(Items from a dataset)
============

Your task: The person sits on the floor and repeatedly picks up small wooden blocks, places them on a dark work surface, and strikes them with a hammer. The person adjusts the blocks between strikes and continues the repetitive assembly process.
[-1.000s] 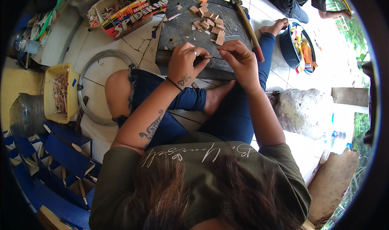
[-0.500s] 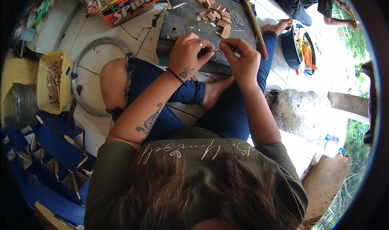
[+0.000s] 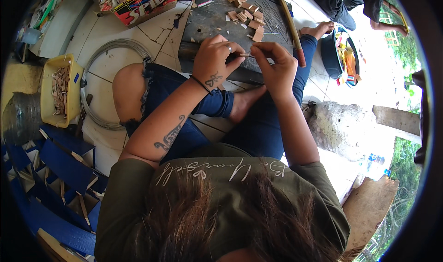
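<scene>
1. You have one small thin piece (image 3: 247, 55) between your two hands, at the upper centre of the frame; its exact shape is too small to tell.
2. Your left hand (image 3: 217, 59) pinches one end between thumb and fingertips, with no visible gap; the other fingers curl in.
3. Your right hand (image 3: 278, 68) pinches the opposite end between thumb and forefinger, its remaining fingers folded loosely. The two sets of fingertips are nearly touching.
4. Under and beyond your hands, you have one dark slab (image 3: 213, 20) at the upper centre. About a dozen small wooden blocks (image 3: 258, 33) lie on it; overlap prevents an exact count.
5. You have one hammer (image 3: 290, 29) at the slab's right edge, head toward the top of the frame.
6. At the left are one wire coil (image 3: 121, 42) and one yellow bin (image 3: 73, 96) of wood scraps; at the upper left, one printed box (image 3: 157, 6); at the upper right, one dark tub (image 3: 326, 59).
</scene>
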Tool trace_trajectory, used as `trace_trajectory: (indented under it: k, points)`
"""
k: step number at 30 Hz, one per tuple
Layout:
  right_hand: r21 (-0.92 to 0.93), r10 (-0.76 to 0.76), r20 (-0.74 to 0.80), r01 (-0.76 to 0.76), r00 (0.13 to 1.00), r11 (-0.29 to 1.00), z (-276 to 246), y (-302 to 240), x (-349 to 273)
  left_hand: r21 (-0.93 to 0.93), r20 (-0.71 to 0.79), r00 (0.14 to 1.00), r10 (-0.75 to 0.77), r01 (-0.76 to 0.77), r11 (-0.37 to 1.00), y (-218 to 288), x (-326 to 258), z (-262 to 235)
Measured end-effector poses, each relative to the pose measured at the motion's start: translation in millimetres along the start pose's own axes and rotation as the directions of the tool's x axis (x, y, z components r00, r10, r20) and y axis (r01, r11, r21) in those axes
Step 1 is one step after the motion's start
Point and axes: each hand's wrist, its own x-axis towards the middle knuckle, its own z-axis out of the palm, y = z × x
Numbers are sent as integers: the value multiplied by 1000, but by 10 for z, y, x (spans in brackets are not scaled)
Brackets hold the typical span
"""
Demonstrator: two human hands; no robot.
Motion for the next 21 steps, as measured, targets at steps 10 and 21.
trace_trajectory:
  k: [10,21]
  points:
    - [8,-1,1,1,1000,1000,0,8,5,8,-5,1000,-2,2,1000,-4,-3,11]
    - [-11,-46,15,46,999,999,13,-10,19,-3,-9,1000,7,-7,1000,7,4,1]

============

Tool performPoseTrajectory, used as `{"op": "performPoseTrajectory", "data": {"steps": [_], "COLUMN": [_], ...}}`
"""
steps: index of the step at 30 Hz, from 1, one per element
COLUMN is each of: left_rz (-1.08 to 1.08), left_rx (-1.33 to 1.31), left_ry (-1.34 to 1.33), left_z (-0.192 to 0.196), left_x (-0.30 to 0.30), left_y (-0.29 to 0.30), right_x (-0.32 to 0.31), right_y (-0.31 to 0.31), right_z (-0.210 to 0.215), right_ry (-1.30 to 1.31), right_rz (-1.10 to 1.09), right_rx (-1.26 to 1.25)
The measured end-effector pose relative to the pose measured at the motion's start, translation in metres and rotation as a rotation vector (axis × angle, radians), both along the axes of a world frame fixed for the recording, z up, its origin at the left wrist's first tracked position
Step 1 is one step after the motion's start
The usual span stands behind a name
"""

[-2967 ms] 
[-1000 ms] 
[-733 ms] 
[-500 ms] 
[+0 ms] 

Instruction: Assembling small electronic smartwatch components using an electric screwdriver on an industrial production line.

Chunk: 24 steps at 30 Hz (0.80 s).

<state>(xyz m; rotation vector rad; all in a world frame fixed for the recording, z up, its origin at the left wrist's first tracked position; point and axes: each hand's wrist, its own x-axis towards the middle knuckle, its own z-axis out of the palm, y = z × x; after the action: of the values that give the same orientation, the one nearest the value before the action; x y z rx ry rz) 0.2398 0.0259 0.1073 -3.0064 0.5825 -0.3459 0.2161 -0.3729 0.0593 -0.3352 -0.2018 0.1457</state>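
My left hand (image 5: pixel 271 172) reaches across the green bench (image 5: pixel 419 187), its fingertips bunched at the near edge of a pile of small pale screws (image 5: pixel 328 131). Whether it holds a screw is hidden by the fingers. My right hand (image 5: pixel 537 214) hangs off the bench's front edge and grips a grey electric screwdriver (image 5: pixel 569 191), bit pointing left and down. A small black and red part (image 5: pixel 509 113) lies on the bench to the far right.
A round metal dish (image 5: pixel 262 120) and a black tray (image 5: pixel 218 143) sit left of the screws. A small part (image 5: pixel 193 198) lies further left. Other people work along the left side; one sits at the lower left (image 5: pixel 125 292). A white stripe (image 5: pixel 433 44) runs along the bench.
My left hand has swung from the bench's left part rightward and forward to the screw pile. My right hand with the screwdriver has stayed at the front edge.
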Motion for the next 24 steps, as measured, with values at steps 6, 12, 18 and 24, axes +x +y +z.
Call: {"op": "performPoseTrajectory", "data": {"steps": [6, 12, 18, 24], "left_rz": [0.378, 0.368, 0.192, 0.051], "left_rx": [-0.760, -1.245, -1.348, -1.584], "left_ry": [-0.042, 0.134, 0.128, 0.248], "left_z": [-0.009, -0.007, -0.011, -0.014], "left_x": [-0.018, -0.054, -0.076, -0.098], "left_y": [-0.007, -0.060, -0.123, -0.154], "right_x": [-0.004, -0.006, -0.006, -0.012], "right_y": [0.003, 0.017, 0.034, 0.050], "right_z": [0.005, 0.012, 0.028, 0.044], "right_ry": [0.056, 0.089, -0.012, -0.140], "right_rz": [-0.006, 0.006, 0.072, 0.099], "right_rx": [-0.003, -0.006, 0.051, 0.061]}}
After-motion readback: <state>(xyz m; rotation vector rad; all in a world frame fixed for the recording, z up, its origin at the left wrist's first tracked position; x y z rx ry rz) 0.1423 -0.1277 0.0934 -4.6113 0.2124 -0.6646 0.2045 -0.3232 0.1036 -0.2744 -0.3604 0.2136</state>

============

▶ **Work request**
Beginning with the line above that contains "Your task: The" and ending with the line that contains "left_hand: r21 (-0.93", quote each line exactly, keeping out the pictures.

▶ **Written solution**
Your task: The person sits on the floor and repeatedly picks up small wooden blocks, places them on a dark work surface, and strikes them with a hammer. The person adjusts the blocks between strikes and continues the repetitive assembly process.
[-1.000s] 
[-0.500s] 
[+0.000s] 
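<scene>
1. You have one small thin piece (image 3: 247, 55) between your two hands, at the upper centre of the frame; its exact shape is too small to tell.
2. Your left hand (image 3: 217, 59) pinches one end between thumb and fingertips, with no visible gap; the other fingers curl in.
3. Your right hand (image 3: 278, 68) pinches the opposite end between thumb and forefinger, its remaining fingers folded loosely. The two sets of fingertips are nearly touching.
4. Under and beyond your hands, you have one dark slab (image 3: 213, 20) at the upper centre. About a dozen small wooden blocks (image 3: 258, 33) lie on it; overlap prevents an exact count.
5. You have one hammer (image 3: 290, 29) at the slab's right edge, head toward the top of the frame.
6. At the left are one wire coil (image 3: 121, 42) and one yellow bin (image 3: 73, 96) of wood scraps; at the upper left, one printed box (image 3: 157, 6); at the upper right, one dark tub (image 3: 326, 59).
</scene>
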Tool trace_trajectory, used as `trace_trajectory: (indented under it: k, points)`
"""
k: step number at 30 Hz, one per tuple
Layout:
  right_hand: r21 (-0.92 to 0.93), r10 (-0.76 to 0.76), r20 (-0.74 to 0.80), r01 (-0.76 to 0.76), r00 (0.13 to 1.00), r11 (-0.29 to 1.00), z (-276 to 246), y (-302 to 240), x (-349 to 273)
  left_hand: r21 (-0.93 to 0.93), r20 (-0.71 to 0.79), r00 (0.14 to 1.00), r10 (-0.75 to 0.77), r01 (-0.76 to 0.77), r11 (-0.37 to 1.00), y (-218 to 288), x (-326 to 258), z (-262 to 235)

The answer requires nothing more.